Ghoulish love for premature death permeates GOP debates...
By Ernest A. Canning on 9/15/2011, 8:35am PT  

Guest blogged by Ernest A. Canning

It's bad enough that CNN surrendered what little credibility it had as a "news" organization by adopting the name and sponsorship of a mega-billionaire Koch Brothers' funded and controlled, pseudo-grass-roots organization to partner with on Monday's GOP Presidential debate in California.

Now, in the midst of this Los Angeles Times front-page headline, U.S. poverty totals hit a 50-year high, comes the loud “yes” (several, actually) from the audience at the CNN 'Tea Party' debate, applauding the prospect of simply letting those who can’t afford healthcare insurance die...

You'll recall then Rep. Alan Grayson (D-FL)'s controversial charge during the 2010 health care debate was that the GOP's plan was little more than "Don’t get sick…And if you do, die quickly." (Video here.)

He faced extraordinary heat from Republicans (and their friends in the media) on that point at the time, but, as he noted after Monday's debate, his criticism of the GOP seems to have been on the mark.

"What you saw tonight," he told Huffington Post who'd ask for his thoughts, "is something much more sinister than not having a healthcare plan. It's sadism, pure and simple. It's the same impulse that led people in the Coliseum to cheer when the lions ate the Christians. And that seems to be where we are heading."

Indeed, the "same impulse" to the ghoulish moment seen above during Paul's response, follows on another similar celebration of death at last week's GOP debate, this one on MSNBC, in which TX Gov. Rick Perry was applauded for having presided over 234 executions, "more than any other governor in modern times" --- a number that will grow to 235 within a couple of days unless Perry stops the execution of an African American man whose death sentence was imposed after a TX prosecutor argued that being Black "increases future dangerousness"...

The incidents call to mind, in addition to "people in the Coliseum...cheer[ing] when the lions ate the Christians," the moment in Sicko! when, after a confused elderly woman in a flimsy hospital gown is dumped curbside near a Skid Row rescue mission because she couldn't pay her hospital bill, Michael Moore asked, "Who are we? Is this what we have become?"

Answer on the Republican Party primary voters side of the aisle, in any case, would seem to be "Yes! And we're damned proud of it! Bring on more lions!"

UPDATE 09/16/11 In the body of this article, I reported that the number of executions in TX would soon grow to 235 unless Perry stops the execution of an African American man whose death sentence was imposed after a TX prosecutor argued that being Black "increases future dangerousness".

Although Perry refused to intervene, the inmate, Duane Edward Buck, was spared just hours before his scheduled execution when the U.S. Supreme Court granted a reprieve, according to Los Angeles Times.

This is not the first recent case in which the Supreme Court intervened to spare an inmate from what Perry touts as a rock solid TX system of justice.

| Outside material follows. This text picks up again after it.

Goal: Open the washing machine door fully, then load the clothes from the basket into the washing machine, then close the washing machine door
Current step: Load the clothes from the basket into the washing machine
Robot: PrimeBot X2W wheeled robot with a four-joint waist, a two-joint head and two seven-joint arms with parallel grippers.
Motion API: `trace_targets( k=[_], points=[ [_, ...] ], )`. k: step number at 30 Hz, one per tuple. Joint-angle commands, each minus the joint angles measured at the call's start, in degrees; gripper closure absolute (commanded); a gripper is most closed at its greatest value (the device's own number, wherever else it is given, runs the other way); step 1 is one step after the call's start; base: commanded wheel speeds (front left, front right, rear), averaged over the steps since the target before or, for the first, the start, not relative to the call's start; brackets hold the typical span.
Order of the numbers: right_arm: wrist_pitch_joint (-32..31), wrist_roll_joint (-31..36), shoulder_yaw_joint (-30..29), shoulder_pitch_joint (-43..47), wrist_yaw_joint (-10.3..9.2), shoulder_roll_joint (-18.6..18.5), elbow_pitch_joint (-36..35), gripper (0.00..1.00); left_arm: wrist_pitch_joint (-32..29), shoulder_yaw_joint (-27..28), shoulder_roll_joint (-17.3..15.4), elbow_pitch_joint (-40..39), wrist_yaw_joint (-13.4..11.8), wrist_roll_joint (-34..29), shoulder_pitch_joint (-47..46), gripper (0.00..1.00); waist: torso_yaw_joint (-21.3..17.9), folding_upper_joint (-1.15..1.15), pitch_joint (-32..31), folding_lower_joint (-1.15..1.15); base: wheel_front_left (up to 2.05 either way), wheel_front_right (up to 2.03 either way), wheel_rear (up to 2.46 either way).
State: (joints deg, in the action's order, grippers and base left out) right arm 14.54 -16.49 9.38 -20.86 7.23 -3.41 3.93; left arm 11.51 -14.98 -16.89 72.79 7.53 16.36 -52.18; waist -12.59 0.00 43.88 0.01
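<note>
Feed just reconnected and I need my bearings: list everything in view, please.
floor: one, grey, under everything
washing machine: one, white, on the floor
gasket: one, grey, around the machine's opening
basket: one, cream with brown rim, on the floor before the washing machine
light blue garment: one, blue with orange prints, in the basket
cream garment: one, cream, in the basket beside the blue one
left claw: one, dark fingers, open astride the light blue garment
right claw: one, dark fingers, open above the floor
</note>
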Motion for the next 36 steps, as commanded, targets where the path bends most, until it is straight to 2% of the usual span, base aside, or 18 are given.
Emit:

The Times went on to report:

Last year, the court intervened at the last hour to stop the execution of an inmate [Hank Skinner] who said he was innocent and sought DNA testing of a bloody knife and other items found at the crime scene...

Texas prosecutors and judges had ruled he had no right to seek the DNA testing because his lawyer did not seek it during his trial.

The high court ruled for Skinner this March, saying he had a right under federal law to have the DNA tested.

Of course, Perry boasted during the televised debate that he doesn't lose sleep over the possibility the state may have executed an innocent inmate. That's the thing about the death penalty --- you can bury your mistakes.